Since the worst years following the establishment of the Tibet Autonomous Region and the devastating Cultural Revolution, some freedoms have been restored, the iron grip has been loosened somewhat, and the country is a lot more accessible, except around sensitive anniversaries. Chinese investment and modernisation from the 1980s onwards has turbo-charged cities such as Lhasa and Shigatse, with many significant religious sites including ancient monasteries being renovated and rebuilt in largely sympathetic styles. A huge influx of Han Chinese has dramatically changed the country’s ethnic makeup, and Tibetans have little or no say in governance, but the political situation is at least stable.

So why, then, are we convinced that Tibet should be the next destination you explore?
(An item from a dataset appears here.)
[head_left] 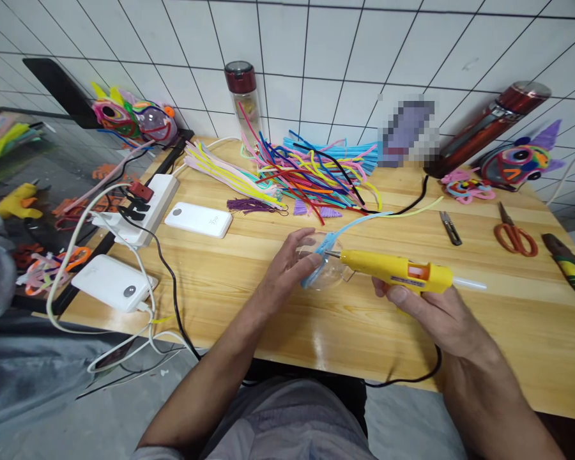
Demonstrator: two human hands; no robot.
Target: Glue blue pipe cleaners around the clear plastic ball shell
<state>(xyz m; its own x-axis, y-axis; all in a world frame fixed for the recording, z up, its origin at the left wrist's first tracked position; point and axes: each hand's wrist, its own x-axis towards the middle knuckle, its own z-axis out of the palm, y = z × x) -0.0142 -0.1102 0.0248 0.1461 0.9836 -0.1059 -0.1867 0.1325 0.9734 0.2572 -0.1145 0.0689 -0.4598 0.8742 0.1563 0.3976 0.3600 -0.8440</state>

Well, let’s start with those incredible views. This is the world’s highest country after all, with an average elevation of 4,500 metres, and surrounded by some of the tallest mountains on the planet, many of them in Mount Everest National Park. During the spring and autumn months, that epic scenery can be admired with wonderful clarity, and even in winter you’ll be pleasantly surprised by how hospitable the weather can be.

Most tours will begin in the capital, Lhasa, with a few days to acclimatise and discover landmarks such as the beautiful Potala Palace, the Drepung Monastery and the hallowed Jokhang temple. Joining the pilgrims and worshippers on the morning kora around the Jokhang is a rite of passage for many visitors, and an unforgettable experience. Southeast of Lhasa in the fertile Yarlung Valley, the area around Tsetang holds several of Tibet’s most sacred religious sites, including Samye, the first monastery ever built in the country.

In the other direction, Gyantse, one of Tibet’s best-preserved towns, is a five-hour drive west over steep mountain passes, taking in the holy lake of Yamdrok on the way. The magnificent Palcho Monastery here, with its tiered Kumbum, is a work of art. A little further along the Friendship Highway (you’ll be glued to the window throughout the journey), Shigatse is the second-largest city in Tibet, a modern metropolis that’s home to the 15th century Tashilhunpo Monastery, and the Summer Palace of the Panchen Lamas, as well as being the birthplace of Tibetan opera. From Shigatse to Mount Everest National Park, it’s just another day’s drive, while continuing further west brings you to the iconic Mount Kailash, another superb area for trekking.

In Tibet, religious devotion mingles with respect for ancient traditions and proud defiance to create an enthralling culture, and the Himalayan landscape is absolutely spellbinding, even in the freezing depths of winter. Is it any wonder the imagination takes flight?